_Task item:_
Return exactly those lines of the material below that fall between the line holding "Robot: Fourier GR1" and the line holding "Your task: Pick", inclusive.
===
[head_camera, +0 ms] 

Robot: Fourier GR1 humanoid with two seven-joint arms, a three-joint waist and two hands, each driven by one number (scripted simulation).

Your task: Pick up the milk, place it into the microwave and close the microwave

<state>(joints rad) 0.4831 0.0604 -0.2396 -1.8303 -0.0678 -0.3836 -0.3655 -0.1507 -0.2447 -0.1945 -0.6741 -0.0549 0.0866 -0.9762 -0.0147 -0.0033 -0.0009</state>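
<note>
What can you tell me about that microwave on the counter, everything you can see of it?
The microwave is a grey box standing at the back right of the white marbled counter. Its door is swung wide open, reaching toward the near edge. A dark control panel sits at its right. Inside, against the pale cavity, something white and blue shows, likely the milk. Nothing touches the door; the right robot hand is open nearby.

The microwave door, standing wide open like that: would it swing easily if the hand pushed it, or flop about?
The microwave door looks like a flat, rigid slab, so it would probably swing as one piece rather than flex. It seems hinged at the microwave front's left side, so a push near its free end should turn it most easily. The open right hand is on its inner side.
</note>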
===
_Your solution:_
Robot: Fourier GR1 humanoid with two seven-joint arms, a three-joint waist and two hands, each driven by one number (scripted simulation).

Your task: Pick up the milk, place it into the microwave and close the microwave

The answer given above is complete as it stands.